THE INPUT: Begin

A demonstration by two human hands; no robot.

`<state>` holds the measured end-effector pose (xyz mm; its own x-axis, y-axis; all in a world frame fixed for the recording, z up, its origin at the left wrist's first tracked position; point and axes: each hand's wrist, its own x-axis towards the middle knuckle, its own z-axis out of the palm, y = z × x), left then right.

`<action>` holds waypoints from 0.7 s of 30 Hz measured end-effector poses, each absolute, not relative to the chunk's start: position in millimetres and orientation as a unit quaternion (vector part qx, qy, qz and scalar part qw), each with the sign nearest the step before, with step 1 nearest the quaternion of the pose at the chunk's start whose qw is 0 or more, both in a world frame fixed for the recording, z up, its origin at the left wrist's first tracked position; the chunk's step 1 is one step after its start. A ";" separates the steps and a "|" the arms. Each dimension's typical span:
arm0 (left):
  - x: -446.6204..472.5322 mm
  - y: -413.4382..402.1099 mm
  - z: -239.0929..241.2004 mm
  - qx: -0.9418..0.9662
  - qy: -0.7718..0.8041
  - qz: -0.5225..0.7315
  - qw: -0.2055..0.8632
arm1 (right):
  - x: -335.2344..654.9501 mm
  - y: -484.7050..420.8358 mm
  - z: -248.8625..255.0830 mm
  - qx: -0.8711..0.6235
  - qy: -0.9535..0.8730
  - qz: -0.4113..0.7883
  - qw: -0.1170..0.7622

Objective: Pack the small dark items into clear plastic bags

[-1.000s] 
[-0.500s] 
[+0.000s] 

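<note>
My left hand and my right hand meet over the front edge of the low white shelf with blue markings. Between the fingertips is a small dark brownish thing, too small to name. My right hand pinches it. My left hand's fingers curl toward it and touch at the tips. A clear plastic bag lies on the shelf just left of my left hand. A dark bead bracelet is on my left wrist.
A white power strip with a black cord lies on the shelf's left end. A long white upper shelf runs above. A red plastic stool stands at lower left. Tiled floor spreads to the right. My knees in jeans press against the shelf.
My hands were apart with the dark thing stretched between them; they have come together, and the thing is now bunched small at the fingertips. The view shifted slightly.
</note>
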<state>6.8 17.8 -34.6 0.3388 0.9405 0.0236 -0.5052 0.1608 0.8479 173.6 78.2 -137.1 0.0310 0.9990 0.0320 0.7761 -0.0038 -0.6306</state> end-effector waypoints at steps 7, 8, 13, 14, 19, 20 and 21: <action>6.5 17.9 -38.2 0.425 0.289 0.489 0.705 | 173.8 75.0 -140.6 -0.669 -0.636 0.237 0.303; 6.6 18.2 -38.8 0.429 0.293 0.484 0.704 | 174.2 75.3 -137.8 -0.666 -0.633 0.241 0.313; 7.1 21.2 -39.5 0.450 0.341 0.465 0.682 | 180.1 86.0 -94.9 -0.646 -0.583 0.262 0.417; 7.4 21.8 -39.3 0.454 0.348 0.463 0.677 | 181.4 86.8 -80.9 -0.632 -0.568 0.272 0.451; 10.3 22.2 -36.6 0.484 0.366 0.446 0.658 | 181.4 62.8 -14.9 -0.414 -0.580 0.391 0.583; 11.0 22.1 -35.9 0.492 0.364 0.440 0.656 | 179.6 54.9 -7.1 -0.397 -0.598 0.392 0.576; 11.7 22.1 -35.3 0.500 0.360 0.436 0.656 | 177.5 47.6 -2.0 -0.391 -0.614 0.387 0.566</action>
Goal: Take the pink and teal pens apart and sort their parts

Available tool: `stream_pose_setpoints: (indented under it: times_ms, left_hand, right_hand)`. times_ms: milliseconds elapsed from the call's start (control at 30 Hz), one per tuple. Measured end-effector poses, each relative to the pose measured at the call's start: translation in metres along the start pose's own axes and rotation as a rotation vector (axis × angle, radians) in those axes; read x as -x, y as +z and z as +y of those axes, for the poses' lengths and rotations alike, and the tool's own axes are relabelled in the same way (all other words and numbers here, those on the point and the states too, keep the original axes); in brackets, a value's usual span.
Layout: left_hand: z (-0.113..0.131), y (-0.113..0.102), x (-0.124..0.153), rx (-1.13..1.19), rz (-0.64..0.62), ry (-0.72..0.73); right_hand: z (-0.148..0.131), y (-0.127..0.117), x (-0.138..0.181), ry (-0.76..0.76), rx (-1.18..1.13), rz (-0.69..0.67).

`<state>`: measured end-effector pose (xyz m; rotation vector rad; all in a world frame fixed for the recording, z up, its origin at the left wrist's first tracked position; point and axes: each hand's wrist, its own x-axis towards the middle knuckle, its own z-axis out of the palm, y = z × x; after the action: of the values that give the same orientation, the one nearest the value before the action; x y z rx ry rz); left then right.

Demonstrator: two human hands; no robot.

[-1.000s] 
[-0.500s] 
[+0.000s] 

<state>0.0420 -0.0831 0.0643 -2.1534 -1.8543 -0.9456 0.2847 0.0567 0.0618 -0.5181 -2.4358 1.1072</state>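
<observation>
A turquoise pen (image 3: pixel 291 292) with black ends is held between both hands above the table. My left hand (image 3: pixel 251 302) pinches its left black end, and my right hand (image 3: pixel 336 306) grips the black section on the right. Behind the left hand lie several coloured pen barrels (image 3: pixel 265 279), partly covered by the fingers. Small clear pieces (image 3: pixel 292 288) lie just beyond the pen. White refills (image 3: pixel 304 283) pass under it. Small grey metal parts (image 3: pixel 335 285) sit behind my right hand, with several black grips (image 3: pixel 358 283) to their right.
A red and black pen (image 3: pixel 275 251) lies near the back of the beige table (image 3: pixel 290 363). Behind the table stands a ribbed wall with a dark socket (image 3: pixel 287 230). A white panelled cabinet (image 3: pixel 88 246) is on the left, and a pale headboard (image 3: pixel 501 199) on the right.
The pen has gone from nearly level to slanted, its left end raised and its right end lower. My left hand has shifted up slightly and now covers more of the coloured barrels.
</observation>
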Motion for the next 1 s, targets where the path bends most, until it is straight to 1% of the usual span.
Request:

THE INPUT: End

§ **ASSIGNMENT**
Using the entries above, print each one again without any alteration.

§ **RESULT**
A demonstration by two human hands; no robot.

`<state>` holds the measured end-effector pose (xyz mm; its own x-axis, y-axis; all in a world frame fixed for the recording, z up, its origin at the left wrist's first tracked position; point and axes: each hand's wrist, its own x-axis towards the middle knuckle, its own z-axis out of the palm, y = z × x), left then right.

`<action>` holds waypoints from 0.7 s of 30 Hz measured end-effector poses, each absolute, not relative to the chunk's start: position in millimetres and orientation as a unit quaternion (vector part qx, qy, qz and scalar part qw), each with the sign nearest the step before, with step 1 nearest the quaternion of the pose at the chunk's start whose qw is 0 or more, both in a world frame fixed for the recording, z up, its origin at the left wrist's first tracked position; the chunk's step 1 is one step after its start. A ";" separates the steps and a "|" the arms. Each dimension's typical span:
arm0 (left):
  - x: -446.6204..472.5322 mm
  - y: -413.4382..402.1099 mm
  - z: -239.0929..241.2004 mm
  - qx: -0.9418..0.9662
  - qy: -0.7718..0.8041
  - qz: -0.5225..0.7315
  - qw: -0.2055..0.8632
arm1 (right):
  - x: -335.2344..654.9501 mm
  - y: -484.7050..420.8358 mm
  - z: -248.8625..255.0830 mm
  - qx: -0.8711..0.6235
  - qy: -0.9535..0.8730
  - qz: -0.4113..0.7883
  - qw: -0.1170..0.7622

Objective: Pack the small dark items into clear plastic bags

[-1.000s] 
[-0.500s] 
[+0.000s] 

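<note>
My left hand and my right hand meet over the front edge of the low white shelf with blue markings. Between the fingertips is a small dark brownish thing, too small to name. My right hand pinches it. My left hand's fingers curl toward it and touch at the tips. A clear plastic bag lies on the shelf just left of my left hand. A dark bead bracelet is on my left wrist.
A white power strip with a black cord lies on the shelf's left end. A long white upper shelf runs above. A red plastic stool stands at lower left. Tiled floor spreads to the right. My knees in jeans press against the shelf.
My hands were apart with the dark thing stretched between them; they have come together, and the thing is now bunched small at the fingertips. The view shifted slightly.
</note>
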<state>6.8 17.8 -34.6 0.3388 0.9405 0.0236 -0.5052 0.1608 0.8479 173.6 78.2 -137.1 0.0310 0.9990 0.0320 0.7761 -0.0038 -0.6306</state> end-effector waypoints at steps 7, 8, 13, 14, 19, 20 and 21: <action>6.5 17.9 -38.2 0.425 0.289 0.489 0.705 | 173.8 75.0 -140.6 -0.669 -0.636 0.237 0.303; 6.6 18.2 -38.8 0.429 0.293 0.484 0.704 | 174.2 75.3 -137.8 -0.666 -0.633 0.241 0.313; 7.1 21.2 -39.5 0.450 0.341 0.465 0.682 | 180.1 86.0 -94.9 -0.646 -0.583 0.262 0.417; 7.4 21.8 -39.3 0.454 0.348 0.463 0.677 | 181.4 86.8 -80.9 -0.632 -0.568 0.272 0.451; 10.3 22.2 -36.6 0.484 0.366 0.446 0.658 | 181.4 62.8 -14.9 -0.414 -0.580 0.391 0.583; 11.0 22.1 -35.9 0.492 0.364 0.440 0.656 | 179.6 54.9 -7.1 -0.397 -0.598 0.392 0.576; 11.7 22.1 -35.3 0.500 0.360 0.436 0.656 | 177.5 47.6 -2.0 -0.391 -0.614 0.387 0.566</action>
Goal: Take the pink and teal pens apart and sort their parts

Available tool: `stream_pose_setpoints: (indented under it: times_ms, left_hand, right_hand)`. times_ms: milliseconds elapsed from the call's start (control at 30 Hz), one per tuple. Measured end-effector poses, each relative to the pose measured at the call's start: translation in metres along the start pose's own axes and rotation as a rotation vector (axis × angle, radians) in those axes; read x as -x, y as +z and z as +y of those axes, for the poses' lengths and rotations alike, and the tool's own axes are relabelled in the same way (all other words and numbers here, those on the point and the states too, keep the original axes); in brackets, a value's usual span.
Layout: left_hand: z (-0.113..0.131), y (-0.113..0.102), x (-0.124..0.153), rx (-1.13..1.19), rz (-0.64..0.62), ry (-0.72..0.73); right_hand: z (-0.148..0.131), y (-0.127..0.117), x (-0.138..0.181), ry (-0.76..0.76), rx (-1.18..1.13), rz (-0.69..0.67).

`<state>`: measured end-effector pose (xyz m; rotation vector rad; all in a world frame fixed for the recording, z up, its origin at the left wrist's first tracked position; point and axes: each hand's wrist, its own x-axis towards the middle knuckle, its own z-axis out of the palm, y = z × x; after the action: of the values that give the same orientation, the one nearest the value before the action; x y z rx ry rz); left then right.

Demonstrator: two human hands; no robot.

[-1.000s] 
[-0.500s] 
[+0.000s] 

<state>0.0420 -0.0831 0.0643 -2.1534 -1.8543 -0.9456 0.2847 0.0567 0.0618 -0.5181 -2.4358 1.1072</state>
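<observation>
A turquoise pen (image 3: pixel 291 292) with black ends is held between both hands above the table. My left hand (image 3: pixel 251 302) pinches its left black end, and my right hand (image 3: pixel 336 306) grips the black section on the right. Behind the left hand lie several coloured pen barrels (image 3: pixel 265 279), partly covered by the fingers. Small clear pieces (image 3: pixel 292 288) lie just beyond the pen. White refills (image 3: pixel 304 283) pass under it. Small grey metal parts (image 3: pixel 335 285) sit behind my right hand, with several black grips (image 3: pixel 358 283) to their right.
A red and black pen (image 3: pixel 275 251) lies near the back of the beige table (image 3: pixel 290 363). Behind the table stands a ribbed wall with a dark socket (image 3: pixel 287 230). A white panelled cabinet (image 3: pixel 88 246) is on the left, and a pale headboard (image 3: pixel 501 199) on the right.
The pen has gone from nearly level to slanted, its left end raised and its right end lower. My left hand has shifted up slightly and now covers more of the coloured barrels.
</observation>
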Motion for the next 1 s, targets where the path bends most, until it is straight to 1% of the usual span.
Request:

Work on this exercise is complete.